- Opening Delimiter -

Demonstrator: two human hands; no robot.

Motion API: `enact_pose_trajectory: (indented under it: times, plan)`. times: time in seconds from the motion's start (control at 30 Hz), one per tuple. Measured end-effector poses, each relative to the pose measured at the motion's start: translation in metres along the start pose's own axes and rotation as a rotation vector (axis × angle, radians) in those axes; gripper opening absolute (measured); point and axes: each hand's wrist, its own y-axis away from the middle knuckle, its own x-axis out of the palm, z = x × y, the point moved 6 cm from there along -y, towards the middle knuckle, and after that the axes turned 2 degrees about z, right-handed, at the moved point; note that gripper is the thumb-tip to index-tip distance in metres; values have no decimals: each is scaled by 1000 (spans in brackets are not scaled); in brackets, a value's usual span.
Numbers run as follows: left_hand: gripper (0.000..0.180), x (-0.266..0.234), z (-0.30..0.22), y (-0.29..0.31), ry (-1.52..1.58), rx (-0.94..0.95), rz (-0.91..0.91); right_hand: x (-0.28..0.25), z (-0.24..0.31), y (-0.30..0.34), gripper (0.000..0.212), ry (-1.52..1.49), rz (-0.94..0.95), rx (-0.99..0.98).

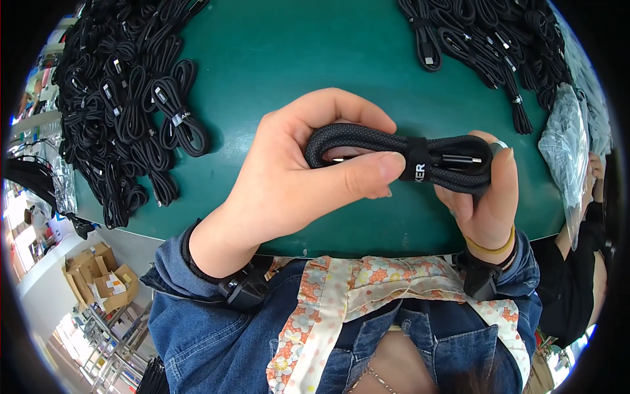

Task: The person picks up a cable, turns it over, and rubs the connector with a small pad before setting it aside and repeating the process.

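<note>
Cable coil (364,136) | pinched by left fingers (367,176) and right fingers (504,180) above bench (295,52) | could be loosened if strap (416,150) is pushed off

Holding a coiled black cable (371,136), bound mid-length by a black strap (416,150), with left grip (279,169) around one end and right grip (491,202) at the other, above a green counter (282,56). Bordered by heaps of similar cables (111,98) at upper left and upper right, plus a translucent bag (563,148) at right.
</note>
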Motion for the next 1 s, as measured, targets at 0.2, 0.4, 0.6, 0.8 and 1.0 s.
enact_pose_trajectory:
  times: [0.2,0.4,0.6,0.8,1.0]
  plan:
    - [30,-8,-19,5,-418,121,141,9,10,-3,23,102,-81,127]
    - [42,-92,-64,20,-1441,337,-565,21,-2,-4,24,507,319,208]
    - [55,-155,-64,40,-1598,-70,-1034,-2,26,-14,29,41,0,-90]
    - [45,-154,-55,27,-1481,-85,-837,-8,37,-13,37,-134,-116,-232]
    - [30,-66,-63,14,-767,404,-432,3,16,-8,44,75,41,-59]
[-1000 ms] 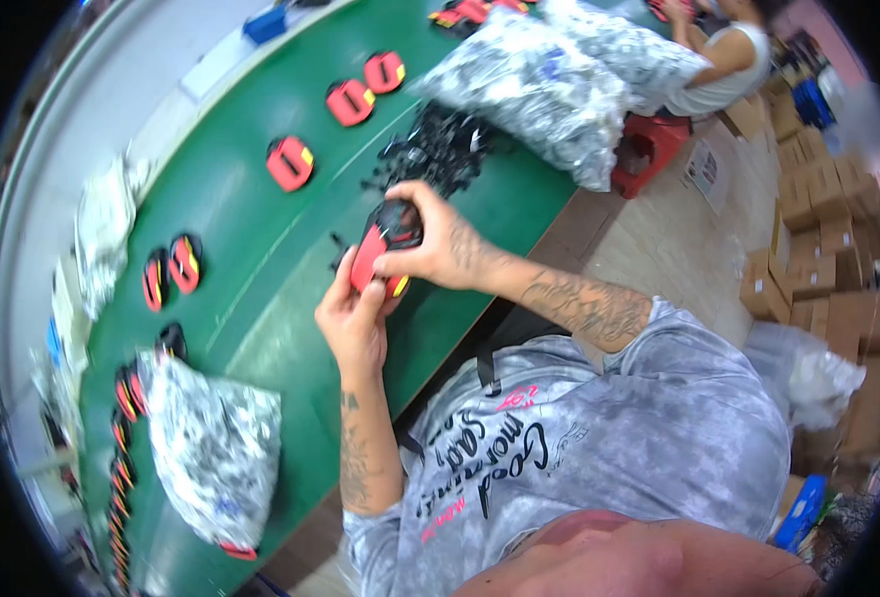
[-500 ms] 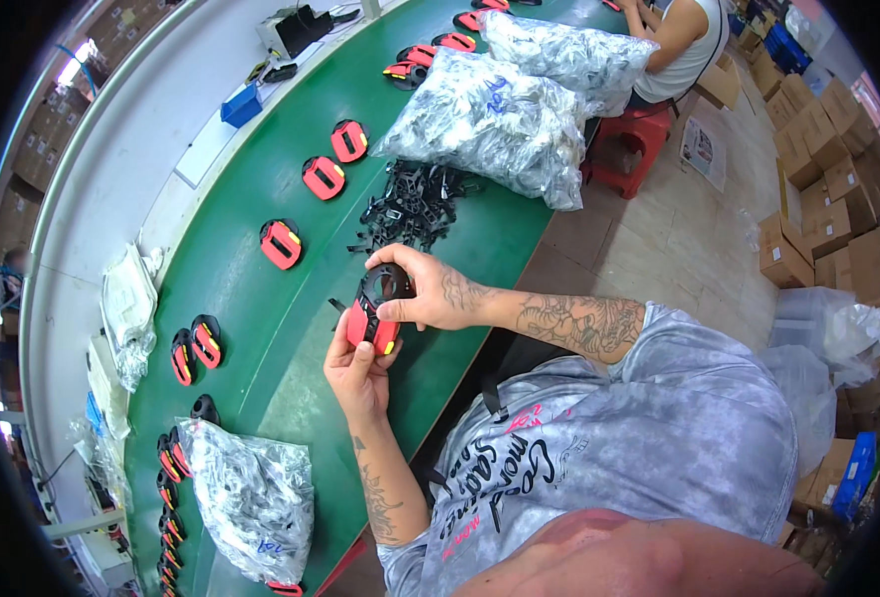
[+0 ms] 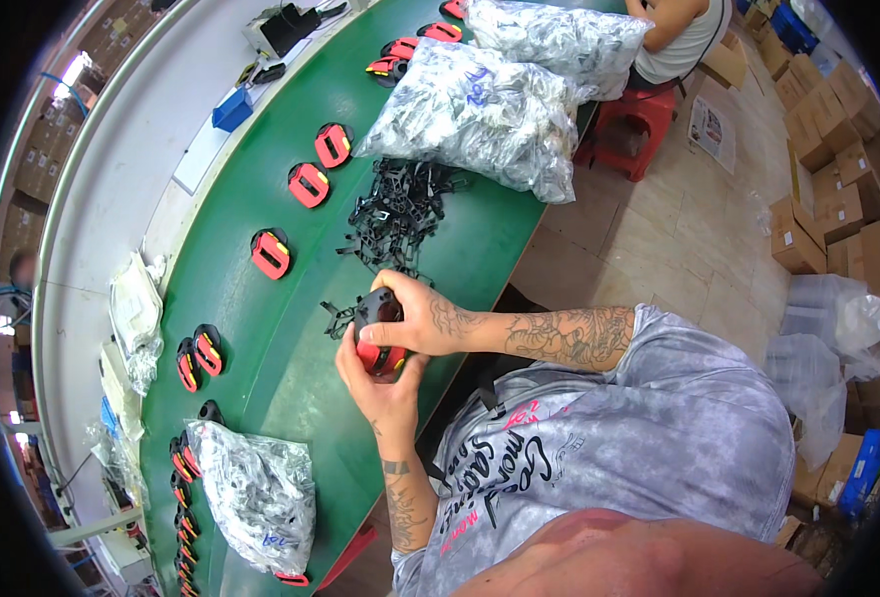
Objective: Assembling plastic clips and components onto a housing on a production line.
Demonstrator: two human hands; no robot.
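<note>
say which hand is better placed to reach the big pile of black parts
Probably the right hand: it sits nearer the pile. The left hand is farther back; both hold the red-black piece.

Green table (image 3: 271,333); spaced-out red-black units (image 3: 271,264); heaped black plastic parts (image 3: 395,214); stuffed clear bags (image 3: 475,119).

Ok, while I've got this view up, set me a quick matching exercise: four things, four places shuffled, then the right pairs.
1. Red-and-black part
2. Black pieces
3. Blue box
4. Red stool

A. Standing on the floor
B. Held between left hand and right hand
C. By the green table's far edge
D. Heaped on the green table

Pairs: 1-B, 2-D, 3-C, 4-A
</note>
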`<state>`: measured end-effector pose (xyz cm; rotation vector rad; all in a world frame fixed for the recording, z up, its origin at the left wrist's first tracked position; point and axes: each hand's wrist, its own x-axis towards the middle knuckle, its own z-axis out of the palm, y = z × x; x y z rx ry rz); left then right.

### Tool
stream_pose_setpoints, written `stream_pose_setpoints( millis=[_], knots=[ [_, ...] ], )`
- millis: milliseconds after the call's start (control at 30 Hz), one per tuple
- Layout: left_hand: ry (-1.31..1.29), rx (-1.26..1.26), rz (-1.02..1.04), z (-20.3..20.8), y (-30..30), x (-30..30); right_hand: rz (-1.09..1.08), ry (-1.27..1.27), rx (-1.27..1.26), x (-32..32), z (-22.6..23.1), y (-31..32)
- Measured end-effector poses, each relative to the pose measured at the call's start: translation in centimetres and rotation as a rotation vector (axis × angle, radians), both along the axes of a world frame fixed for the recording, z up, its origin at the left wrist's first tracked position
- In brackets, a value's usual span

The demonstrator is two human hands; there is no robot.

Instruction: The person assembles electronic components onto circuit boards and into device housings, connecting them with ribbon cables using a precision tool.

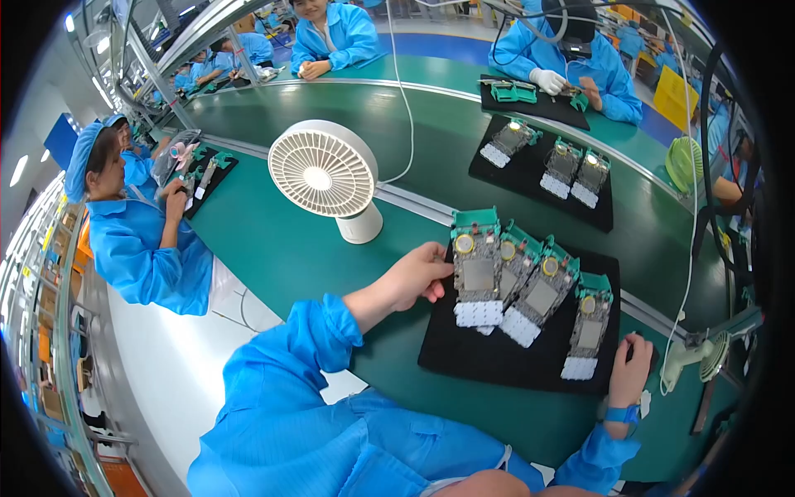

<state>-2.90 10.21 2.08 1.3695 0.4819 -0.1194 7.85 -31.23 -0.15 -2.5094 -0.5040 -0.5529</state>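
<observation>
Left hand (414, 277), centre of the frame: fingers bent at the left edge of a black mat (464, 354); whether closed on it, we cannot tell. Right hand (631, 373), lower right: fingers curled by the mat's right edge, hold likewise unclear to us. Circuit boards (478, 276), four, on the mat, right of centre: three overlapping, one apart. Handling, as we judge it: mat level, both edges supported evenly, fingertips clear of the leftmost board. Surroundings: white fan (323, 170), upper centre; second mat (520, 182) bearing three more boards (561, 166), upper right. Obstructions: metal rail (416, 205) just beyond our mat; clip fan (714, 356), right.
</observation>
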Motion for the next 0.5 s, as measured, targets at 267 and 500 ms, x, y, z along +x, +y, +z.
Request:
stream_pose_setpoints(
  millis=[267,500],
  knots=[
    [-0.175,-0.001,0.038,-1.5,-1.6,1.5,0.058,-0.04,0.154,-9.5,-0.5,5.0],
    [-0.232,0.109,-0.079,-2.3,1.3,3.1,0.106,-0.002,0.215,-14.6,0.5,9.6]
  ],
)
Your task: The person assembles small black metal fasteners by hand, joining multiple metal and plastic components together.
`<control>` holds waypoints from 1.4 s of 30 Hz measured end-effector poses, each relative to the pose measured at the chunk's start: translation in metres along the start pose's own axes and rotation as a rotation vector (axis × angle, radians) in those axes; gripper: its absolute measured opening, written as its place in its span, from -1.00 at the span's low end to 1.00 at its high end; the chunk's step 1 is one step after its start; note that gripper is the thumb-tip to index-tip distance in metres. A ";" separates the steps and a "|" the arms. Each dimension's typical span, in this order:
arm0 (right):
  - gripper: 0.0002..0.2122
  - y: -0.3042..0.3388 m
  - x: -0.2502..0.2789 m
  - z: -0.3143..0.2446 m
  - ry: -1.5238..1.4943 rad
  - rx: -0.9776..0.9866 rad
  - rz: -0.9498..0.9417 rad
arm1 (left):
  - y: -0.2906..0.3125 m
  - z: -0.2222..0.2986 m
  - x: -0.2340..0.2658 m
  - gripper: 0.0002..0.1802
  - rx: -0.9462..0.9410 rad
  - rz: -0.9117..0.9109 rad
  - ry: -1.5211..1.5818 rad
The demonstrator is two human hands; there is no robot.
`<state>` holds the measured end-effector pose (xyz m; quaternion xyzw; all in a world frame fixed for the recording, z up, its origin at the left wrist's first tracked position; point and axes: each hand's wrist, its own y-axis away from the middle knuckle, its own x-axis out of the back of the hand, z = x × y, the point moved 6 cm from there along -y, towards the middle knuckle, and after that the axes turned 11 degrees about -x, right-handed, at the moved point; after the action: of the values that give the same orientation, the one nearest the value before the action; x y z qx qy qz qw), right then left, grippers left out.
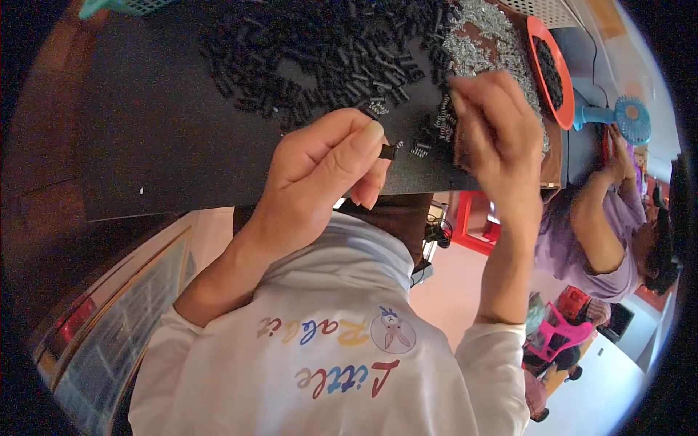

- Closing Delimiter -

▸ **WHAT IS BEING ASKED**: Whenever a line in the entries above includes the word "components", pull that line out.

▸ **PROBLEM SOLUTION**:
Objective: Assembling plastic clips and components onto a housing on a production line.
Instruction: The person assembles electronic components onto circuit boards and into device housings, connecting them with ribbon cables using a precision tool.
Your task: The person assembles small black metal fasteners by hand, joining multiple metal and plastic components together.

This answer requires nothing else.